For a more detailed analysis of the original enforcement notice, please see our article from November 2020.

Experian appealed against the Information Commissioner’s findings, and argued that the notice should be set aside in its entirety. Experian’s grounds of appeal, summarised in paragraphs 31 to 46 of the FTT judgment, explained its belief that the Commissioner had sought to impose her “subjective preferences” as if they were legal obligations, applying a “counsel of perfection rather than adequacy” and that those preferences were “based on a mischaracterisation of Experian’s business and its impact on individual’s privacy”. Experian also argued that the Commissioner’s enforcement approach was disproportionate, and would have the “perverse” impact of requiring a privacy notice to be “rendered less and not more meaningful” and that it would result in more direct marketing being sent, including to vulnerable people, due to the inevitable withdrawal of its products.

Between the issuing of the notice in October 2020, and the eventual hearing before the FTT in early 2022, changes were made by Experian in how it collects data – notably, it no longer uses any suppliers who rely on consent to share data - and how it provides its privacy notice. These proved important to the Tribunal’s findings.

The FTT findings, in short…

The FTT upheld much of Experian’s appeal, rejecting the ICO’s views on the meaningful transparency of Experian’s privacy notice and on Experian’s ability to rely on legitimate interests for much of its processing. It also criticised the ICO’s approach to its enforcement action, and its presentation of evidence both within the enforcement notice and before the Tribunal.
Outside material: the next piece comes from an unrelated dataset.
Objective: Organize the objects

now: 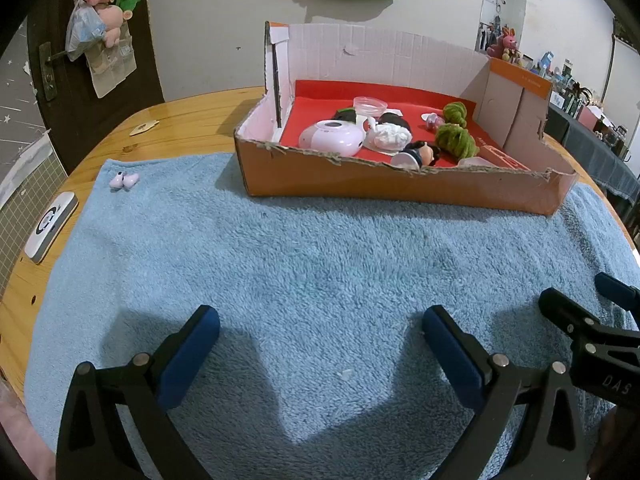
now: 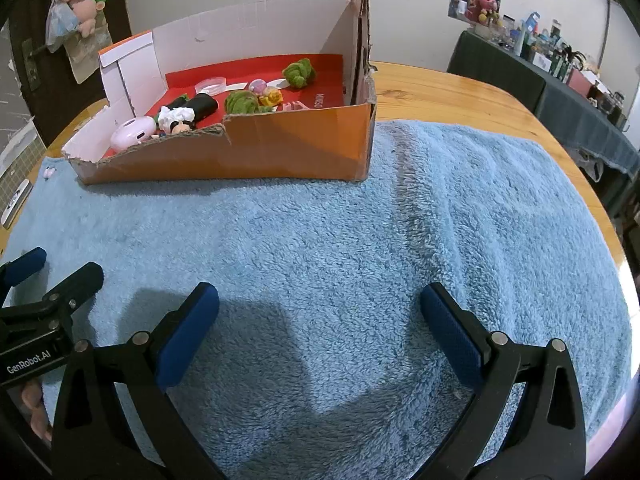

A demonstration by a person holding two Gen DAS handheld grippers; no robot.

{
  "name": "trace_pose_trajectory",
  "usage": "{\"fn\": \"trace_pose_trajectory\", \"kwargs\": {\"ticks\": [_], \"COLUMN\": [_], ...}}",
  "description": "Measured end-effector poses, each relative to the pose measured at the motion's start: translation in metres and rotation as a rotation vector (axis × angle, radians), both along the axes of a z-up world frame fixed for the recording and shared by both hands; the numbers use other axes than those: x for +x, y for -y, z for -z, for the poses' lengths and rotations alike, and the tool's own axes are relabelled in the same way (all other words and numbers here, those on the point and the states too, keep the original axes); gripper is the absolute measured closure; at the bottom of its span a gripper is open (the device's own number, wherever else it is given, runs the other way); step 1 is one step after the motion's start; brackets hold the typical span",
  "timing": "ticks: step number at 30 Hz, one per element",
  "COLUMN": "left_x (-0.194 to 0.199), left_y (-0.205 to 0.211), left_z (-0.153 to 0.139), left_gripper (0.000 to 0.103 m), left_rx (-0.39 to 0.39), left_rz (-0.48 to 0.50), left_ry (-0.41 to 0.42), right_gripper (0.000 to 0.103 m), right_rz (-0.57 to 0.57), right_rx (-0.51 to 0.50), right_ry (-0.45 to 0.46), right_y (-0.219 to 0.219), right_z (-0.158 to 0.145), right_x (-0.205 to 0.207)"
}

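Item: pair of lilac earbuds (image 1: 124,181), lying loose on the blue fleece towel (image 1: 320,260) near its far left corner, well apart from both grippers and to the left of the cardboard box (image 1: 400,188). In the right wrist view the pair is seen only as a small pale speck at the towel's left edge (image 2: 49,173).

Related item: lilac earbud case (image 1: 331,138), lid uppermost, stored in the near left part of the box on the red liner, beside a white-and-black figurine (image 1: 420,152) and green yarn balls (image 1: 456,140).

Handling, judged: the earbuds are taken to be very light, hard and smooth, so liable to slip or roll; the deep pile gives way beneath them. A hold across the rounded bodies, pads low into the fleece, is advised, one bud at a time if the two are not joined, which cannot be told.

Left gripper (image 1: 320,334): held low over the towel's near part, blue pads (image 1: 188,360) spread wide, nothing between them.

Right gripper (image 2: 320,316): likewise low over the towel, pads spread wide and empty.

Status, judged: most items are already boxed; the earbuds are the only thing left out on the towel.
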State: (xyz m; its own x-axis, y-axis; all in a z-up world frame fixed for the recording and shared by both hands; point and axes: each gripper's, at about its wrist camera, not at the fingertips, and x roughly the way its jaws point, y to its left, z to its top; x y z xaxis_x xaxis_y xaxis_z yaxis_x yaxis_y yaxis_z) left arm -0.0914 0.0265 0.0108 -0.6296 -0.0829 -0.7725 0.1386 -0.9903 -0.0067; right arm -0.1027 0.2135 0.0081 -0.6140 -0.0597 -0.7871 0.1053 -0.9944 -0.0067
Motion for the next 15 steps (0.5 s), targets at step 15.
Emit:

The FTT agreed with the ICO that Experian had unlawfully failed to notify over 5 million individuals, and that the disproportionate effort exemption to providing notice is narrow – but imposed a more lenient obligation on Experian to rectify this breach.

…and in more depth

Transparency may be “central”, but the FTT believes it reasonable that data subjects make the effort to read into layered links.

The Commissioner’s enforcement notice had found several failings in Experian’s transparency notice. In particular, she found that Experian’s Consumer Information Portal (“CIP”) (at least in October 2020):

  • did not set out clearly in one place the information that might be processed about an individual;
  • only presented information likely to surprise individuals in the third or fourth layer of the CIP;
  • placed too much emphasis on the benefits rather than the potential risks of data broking;

The Experian CIP (both at the time of the hearing and today) relies on a highly layered approach. On first visit, a pop-up is made available to the user with a link to an “Article 14 Notice” if an individual chooses to visit it. If a web visitor chooses to go straight to the portal, this notice cannot be easily revisited (for example, if clicking on the linked “Privacy Policy” at the bottom of the CIP, this Article 14 notice is not presented or listed). Instead, through the CIP, the visitor can click their way through various layers to find sections of Experian’s notice on separate pages. These are supported by summary videos at various stages, but multiple clicks are needed for specific details. For example, to find information about what precise personal data may be collected, an individual must visit the CIP, and either read the Article 14 notice, or click a minimum of two times from the CIP home page to find granular information.

Notably, neither the CIP nor the Article 14 Notice at the time of writing meet some of the requirements set out in the Irish Data Protection Commissioner’s decision against WhatsApp in September 2021. In this enforcement action, covered in detail in our earlier article, the DPC particularly held that information should be “easily accessible” and “the user should not have to work hard to access the prescribed information; nor should he/ she be left wondering if he/she has exhausted all available sources of information”. Experian’s CIP has no composite notice setting out all the detail available in the CIP. The Article 14 Notice is detailed, but is not a direct replica of the CIP’s content and is described by Experian as a “summary” of the CIP. The DPC also held that the legal basis and the purpose of processing must be given with reference to the specific categories of personal data and specific processing operations that take place. In common with many notices, neither the Article 14 Notice nor the CIP provides this level of granularity.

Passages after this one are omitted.